Repeat EIA Testing for Clostridium difficile Infection (CDI) Diagnosis is Not Reliable

Repeat EIA Testing for Clostridium difficile Infection (CDI) Diagnosis is Not Reliable

Background:   CDI remains an important cause of healthcare-associated (HA) disease.  Enzyme immunoassays (EIA) are the most widely used tests for detection of toxin A or A and B in the US.  To overcome the insensitivity of EIA assays, it has become common practice to test multiple stools.  However, this increases the likelihood a positive result is a false positive test (Ann Intern Med. 151:176-9, 2009).

Objective:   We evaluated the EIA test result pattern for patients with possible HA-CDI to assess the impact of multiple testing on CDI diagnosis. 

Methods:   Patients with a positive EIA test at hospital day ≥2 from October 2004 to September 2008 were selected for study.  All positive and negative test results for these patients were recorded for a 14 day period around the first positive test.  EIA testing was by the C. difficile Tox A/B II ^TM test (TechLab, Blacksburg, VA).  Statistical comparison was by the Fisher's exact test.
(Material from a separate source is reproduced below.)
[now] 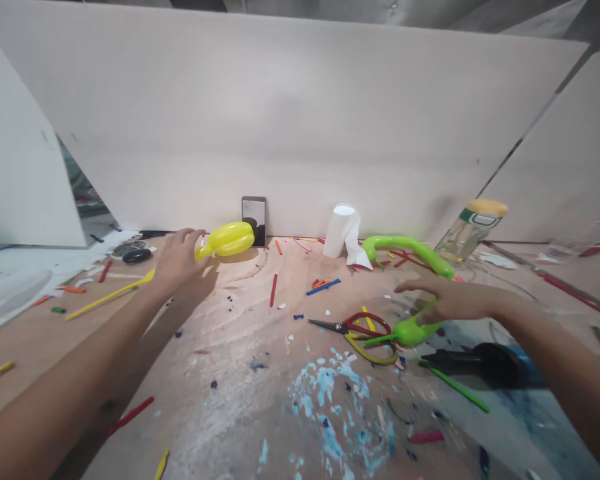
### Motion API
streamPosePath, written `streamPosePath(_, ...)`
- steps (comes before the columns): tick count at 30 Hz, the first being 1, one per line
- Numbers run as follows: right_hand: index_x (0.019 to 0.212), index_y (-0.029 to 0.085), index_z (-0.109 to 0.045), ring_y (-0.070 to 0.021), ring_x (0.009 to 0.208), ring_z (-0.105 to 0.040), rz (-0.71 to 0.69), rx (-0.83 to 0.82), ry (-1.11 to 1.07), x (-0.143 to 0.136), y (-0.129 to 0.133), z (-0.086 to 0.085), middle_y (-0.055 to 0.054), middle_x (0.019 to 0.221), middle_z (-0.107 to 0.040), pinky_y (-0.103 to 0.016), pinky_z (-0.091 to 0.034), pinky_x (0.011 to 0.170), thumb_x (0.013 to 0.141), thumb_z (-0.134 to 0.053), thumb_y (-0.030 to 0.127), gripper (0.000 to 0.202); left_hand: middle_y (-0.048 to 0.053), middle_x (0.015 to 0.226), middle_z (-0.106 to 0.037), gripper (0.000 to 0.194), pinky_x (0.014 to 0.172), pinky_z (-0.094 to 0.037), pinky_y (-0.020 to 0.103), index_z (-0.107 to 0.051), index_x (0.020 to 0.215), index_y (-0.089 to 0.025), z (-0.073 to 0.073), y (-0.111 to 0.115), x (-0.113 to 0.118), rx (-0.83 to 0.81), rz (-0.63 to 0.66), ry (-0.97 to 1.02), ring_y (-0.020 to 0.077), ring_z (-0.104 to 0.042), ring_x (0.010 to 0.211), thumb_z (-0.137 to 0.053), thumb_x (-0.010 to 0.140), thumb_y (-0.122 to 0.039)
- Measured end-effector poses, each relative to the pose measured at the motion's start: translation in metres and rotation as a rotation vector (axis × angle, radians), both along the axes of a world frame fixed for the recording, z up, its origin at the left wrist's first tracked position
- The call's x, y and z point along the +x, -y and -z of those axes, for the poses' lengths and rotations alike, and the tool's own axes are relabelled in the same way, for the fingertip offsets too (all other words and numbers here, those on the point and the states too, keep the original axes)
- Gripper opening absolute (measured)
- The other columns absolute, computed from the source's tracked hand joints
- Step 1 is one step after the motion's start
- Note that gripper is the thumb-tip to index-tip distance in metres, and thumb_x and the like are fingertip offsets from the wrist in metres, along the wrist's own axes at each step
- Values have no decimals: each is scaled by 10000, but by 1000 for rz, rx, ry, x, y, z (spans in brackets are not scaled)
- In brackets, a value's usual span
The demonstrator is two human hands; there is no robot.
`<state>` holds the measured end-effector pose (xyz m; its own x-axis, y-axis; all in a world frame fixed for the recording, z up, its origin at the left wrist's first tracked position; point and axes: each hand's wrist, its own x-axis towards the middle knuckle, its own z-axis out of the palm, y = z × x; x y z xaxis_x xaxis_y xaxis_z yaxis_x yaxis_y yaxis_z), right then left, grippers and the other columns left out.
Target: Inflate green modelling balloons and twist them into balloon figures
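Two hands of yours reach over the littered wooden tabletop [220,360] in the head view, each at a balloon. Your left hand [177,260] has its fingers bent at the narrow end of the lobed yellow balloon [230,239], seemingly pinching it, and that balloon sits just in front of the upright phone [260,210]. Your right hand [443,298] is over the small green balloon [411,332], index finger stretched out to the left; whether the other fingers grip its upper end cannot be told, since the hand covers them. The small green balloon's limp tail crosses the handles of the scissors [339,328], whose blades point left. Beyond lie the arched green balloon [410,244] and the paper roll [336,230]; the black-nozzled pump [493,365] is just below your right wrist. As far as can be judged, you are at the stage of handling two inflated pieces, one per hand. The next move calls for a light, sure hold on each narrow end, with the green tail lifted clear of the scissors.
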<state>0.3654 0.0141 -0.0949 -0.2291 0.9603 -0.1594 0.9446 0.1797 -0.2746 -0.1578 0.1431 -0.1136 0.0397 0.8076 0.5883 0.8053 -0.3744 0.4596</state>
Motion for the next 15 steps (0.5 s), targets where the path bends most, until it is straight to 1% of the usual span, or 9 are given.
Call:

Results:  489 patients had a positive EIA toxin test at hospital day ≥2 in this 4 year period.  131 of the 489 patients (27%) had a first test that was EIA negative.  In these 131 patients, 2 to 7 replicate tests were done over a 14 day period.  114/131 patients had the number of negative tests equal (43) or outnumber (71) the positive tests.  Chart review was performed on a convenience sample of 101 patients to determine the likelihood of CDI and only 46 (46%) had a CDI clinical presentation.  The 101 patient records reviewed were sorted in to Groups A to D:

A.    1 negative and 1 positive test (41% true positive).
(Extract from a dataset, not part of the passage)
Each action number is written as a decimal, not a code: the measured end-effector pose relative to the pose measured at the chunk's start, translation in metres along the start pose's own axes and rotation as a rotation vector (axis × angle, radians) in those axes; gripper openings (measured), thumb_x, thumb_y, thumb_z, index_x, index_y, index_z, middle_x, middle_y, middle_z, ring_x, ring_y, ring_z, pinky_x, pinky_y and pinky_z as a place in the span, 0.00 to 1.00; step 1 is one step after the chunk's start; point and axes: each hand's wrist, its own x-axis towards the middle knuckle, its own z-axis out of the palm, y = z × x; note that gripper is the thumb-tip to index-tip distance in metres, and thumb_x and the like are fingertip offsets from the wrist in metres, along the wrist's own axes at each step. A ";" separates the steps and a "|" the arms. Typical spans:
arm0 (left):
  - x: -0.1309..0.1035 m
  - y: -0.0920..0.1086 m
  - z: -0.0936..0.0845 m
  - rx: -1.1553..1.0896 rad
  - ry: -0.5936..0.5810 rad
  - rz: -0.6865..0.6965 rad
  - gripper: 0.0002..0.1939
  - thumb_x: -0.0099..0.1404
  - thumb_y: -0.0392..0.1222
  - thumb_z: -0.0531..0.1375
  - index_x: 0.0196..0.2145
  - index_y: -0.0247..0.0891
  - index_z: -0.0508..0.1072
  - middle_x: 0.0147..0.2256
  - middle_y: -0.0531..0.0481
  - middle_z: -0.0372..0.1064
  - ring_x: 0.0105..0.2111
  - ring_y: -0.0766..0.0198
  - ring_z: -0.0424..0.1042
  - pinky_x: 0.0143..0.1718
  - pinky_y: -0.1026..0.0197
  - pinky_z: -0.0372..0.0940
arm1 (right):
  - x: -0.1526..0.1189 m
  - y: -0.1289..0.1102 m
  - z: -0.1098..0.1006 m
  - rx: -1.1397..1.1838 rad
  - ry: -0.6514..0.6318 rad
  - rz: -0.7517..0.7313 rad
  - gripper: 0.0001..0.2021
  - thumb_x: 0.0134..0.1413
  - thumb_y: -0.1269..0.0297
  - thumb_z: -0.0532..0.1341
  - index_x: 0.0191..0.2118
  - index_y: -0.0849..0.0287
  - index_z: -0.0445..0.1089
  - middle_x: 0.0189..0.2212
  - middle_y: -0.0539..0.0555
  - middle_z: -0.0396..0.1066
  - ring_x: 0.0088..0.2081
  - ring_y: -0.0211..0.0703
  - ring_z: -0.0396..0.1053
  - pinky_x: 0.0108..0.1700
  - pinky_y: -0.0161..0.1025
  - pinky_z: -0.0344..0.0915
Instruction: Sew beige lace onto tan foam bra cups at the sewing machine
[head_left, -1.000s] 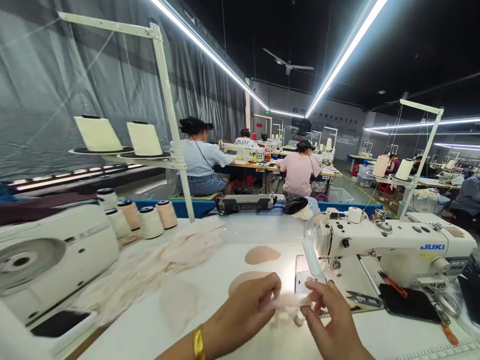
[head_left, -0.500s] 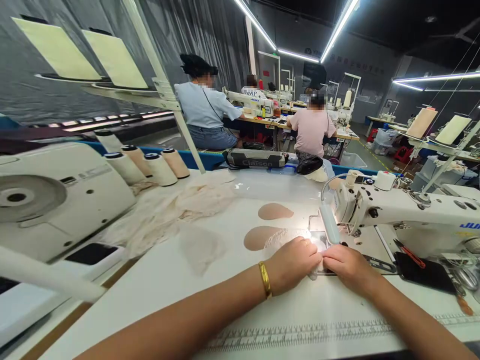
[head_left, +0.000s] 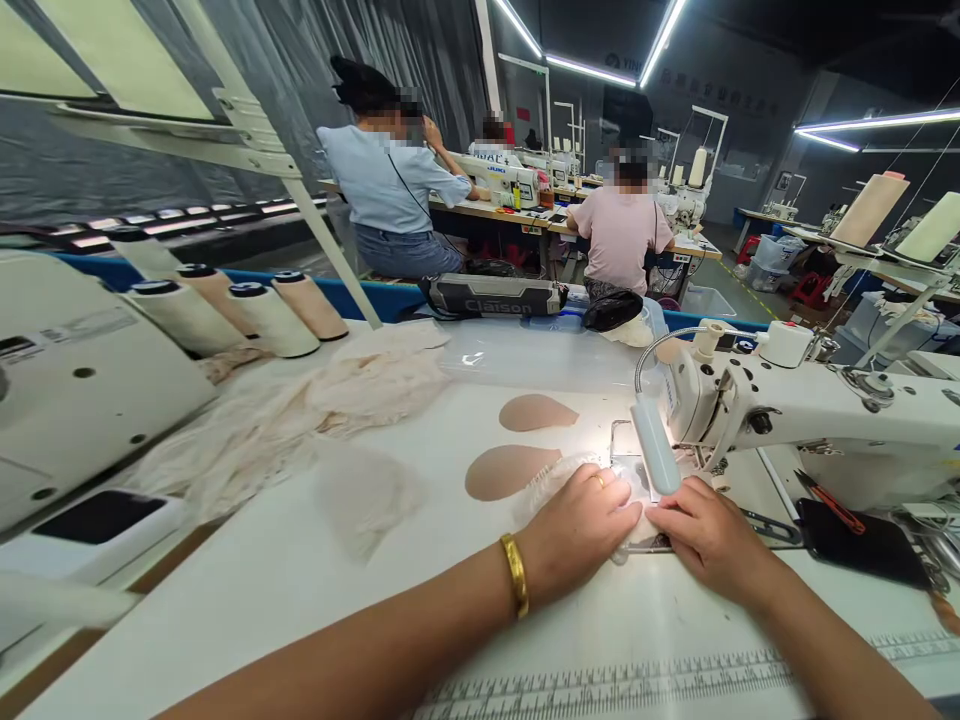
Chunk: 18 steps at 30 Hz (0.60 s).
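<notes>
My left hand (head_left: 581, 525), with a gold bangle at the wrist, is closed on a piece of white lace fabric (head_left: 551, 485) at the sewing machine (head_left: 817, 400). Opposite it, my right hand (head_left: 709, 535) pinches the near end of the same fabric, thumbs almost touching. Both hands lie low on the machine bed, just in front of the needle area. A small work lamp (head_left: 655, 445) on a bent neck lights that spot and hides the needle. Two beige teardrop-shaped pieces, a far one (head_left: 536, 412) and a nearer one (head_left: 502, 472), lie left of the fabric.
Sheer cream fabric (head_left: 360, 395) is heaped on the left of the table, near several thread cones (head_left: 274, 320). Red-handled snips (head_left: 832, 502) rest on a black phone-like slab (head_left: 870, 550) at right. A printed ruler (head_left: 600, 690) runs along the front edge. People sit working beyond.
The view has shifted slightly, moving the table items left. My hands stay together at the fabric, the right one a little more bent. A co-worker at back left has raised a hand toward the head.
</notes>
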 end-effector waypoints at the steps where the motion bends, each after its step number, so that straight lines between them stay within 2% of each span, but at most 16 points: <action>1: 0.000 0.001 0.000 0.004 0.001 0.000 0.08 0.65 0.29 0.55 0.30 0.38 0.68 0.29 0.48 0.64 0.29 0.58 0.62 0.35 0.54 0.56 | 0.000 0.000 0.000 0.000 0.001 0.006 0.17 0.63 0.78 0.53 0.49 0.54 0.72 0.37 0.54 0.72 0.38 0.46 0.63 0.36 0.40 0.60; 8: 0.002 0.000 0.002 -0.003 0.055 0.086 0.11 0.66 0.25 0.52 0.30 0.36 0.68 0.31 0.49 0.67 0.32 0.59 0.64 0.40 0.52 0.57 | 0.000 0.000 0.001 0.019 -0.003 0.007 0.17 0.63 0.78 0.53 0.49 0.54 0.72 0.38 0.55 0.72 0.38 0.46 0.64 0.37 0.40 0.60; 13: 0.002 -0.002 0.003 -0.042 -0.006 0.033 0.07 0.71 0.37 0.59 0.32 0.36 0.70 0.30 0.50 0.69 0.32 0.58 0.65 0.39 0.53 0.57 | -0.001 -0.001 0.002 0.021 0.010 0.004 0.17 0.62 0.79 0.53 0.50 0.55 0.71 0.36 0.54 0.71 0.37 0.45 0.62 0.36 0.39 0.58; 18: 0.009 -0.014 0.005 -0.053 -0.015 0.092 0.09 0.72 0.37 0.60 0.32 0.37 0.70 0.31 0.51 0.70 0.32 0.59 0.67 0.40 0.54 0.57 | -0.002 -0.001 0.006 -0.033 0.033 0.059 0.15 0.62 0.78 0.53 0.47 0.55 0.72 0.33 0.52 0.68 0.35 0.44 0.60 0.32 0.38 0.53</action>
a.      16 patients with likely CDI

b.     23 patients with no clinical evidence of CDI

B.    More positive than negative tests (88% true positives)
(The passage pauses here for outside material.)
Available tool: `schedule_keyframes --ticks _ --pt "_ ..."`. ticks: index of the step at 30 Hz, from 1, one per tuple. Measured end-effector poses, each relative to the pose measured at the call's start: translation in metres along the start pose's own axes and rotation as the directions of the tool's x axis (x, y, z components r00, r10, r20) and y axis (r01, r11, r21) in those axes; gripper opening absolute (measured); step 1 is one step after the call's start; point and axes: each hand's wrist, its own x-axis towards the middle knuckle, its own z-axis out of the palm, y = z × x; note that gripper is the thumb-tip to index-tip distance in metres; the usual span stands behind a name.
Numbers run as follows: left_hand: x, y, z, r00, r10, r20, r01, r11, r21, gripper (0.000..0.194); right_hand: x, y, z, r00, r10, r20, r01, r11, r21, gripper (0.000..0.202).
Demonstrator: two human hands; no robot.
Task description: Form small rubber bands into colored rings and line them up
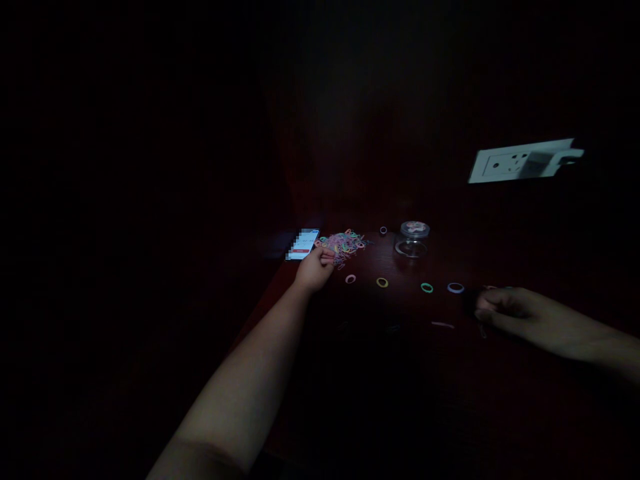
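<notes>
My left hand (pixel 316 268) reaches to the near left edge of a pile of small coloured hair ties (pixel 345 244), fingers closed together; what they hold, if anything, is hidden. Off to the right, my right hand (pixel 515 310) is low over the table with thumb and fingers pinched, and its fingertips are dim. A thin pale band (pixel 483 331) shows just below them. Between the hands a row of single ties lies spaced out: a pink tie (pixel 351 279), a yellow tie (pixel 383 283), a green tie (pixel 427 288) and a blue-violet tie (pixel 455 288).
A phone (pixel 306 244) with a lit screen lies left of the pile. Behind the row stand a clear lidded jar (pixel 412 241) and a small dark ring (pixel 383 231). Nearer me lies a pale pink strip (pixel 443 325). A white wall socket (pixel 523 162) holds a plug. Surroundings are very dark.
</notes>
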Motion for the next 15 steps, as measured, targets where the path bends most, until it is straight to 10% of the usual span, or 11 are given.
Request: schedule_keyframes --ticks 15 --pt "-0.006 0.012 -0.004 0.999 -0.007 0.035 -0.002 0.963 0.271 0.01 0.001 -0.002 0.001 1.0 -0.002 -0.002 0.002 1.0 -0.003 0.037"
a.      14 patients with likely CDI

b.     2 patients with no clinical evidence of CDI

C.    More negative than positive tests (39% true positives)

a.      16 patients with likely CDI

b.     25 patients with no clinical evidence of CDI

D.    5 indeterminate subjects

Group A was different from B (P = 0.0024); Group A was not different from C (P > 0.5); and Group C was different from B (P = 0.0011).  We also assessed test performance in these 96 patients with CDI or no CDI.  In the 45 cases with clinical CDI, 16 had 1 negative and 1 positive test; 13 had more positive than negative tests; and 16 had more negative than positive tests.  For the 51 cases with no clinical evidence of CDI, 13 had 1 negative and 1 positive test; 2 had more positive than negative tests; and 26 had more negative than positive tests.  Only in those cases where there were more positive than negative tests was there a difference between CDI and no CDI (P = 0.0042).

Conclusions:   Repeat stool testing to maximize the sensitivity of EIA testing is not reliable.  It results in significant misdiagnosis of diarrheal disease and falsely elevates the observed rate of HA-CDI.  The practice of repeatedly using the same type of testing on a patient to diagnose CDI should be stopped.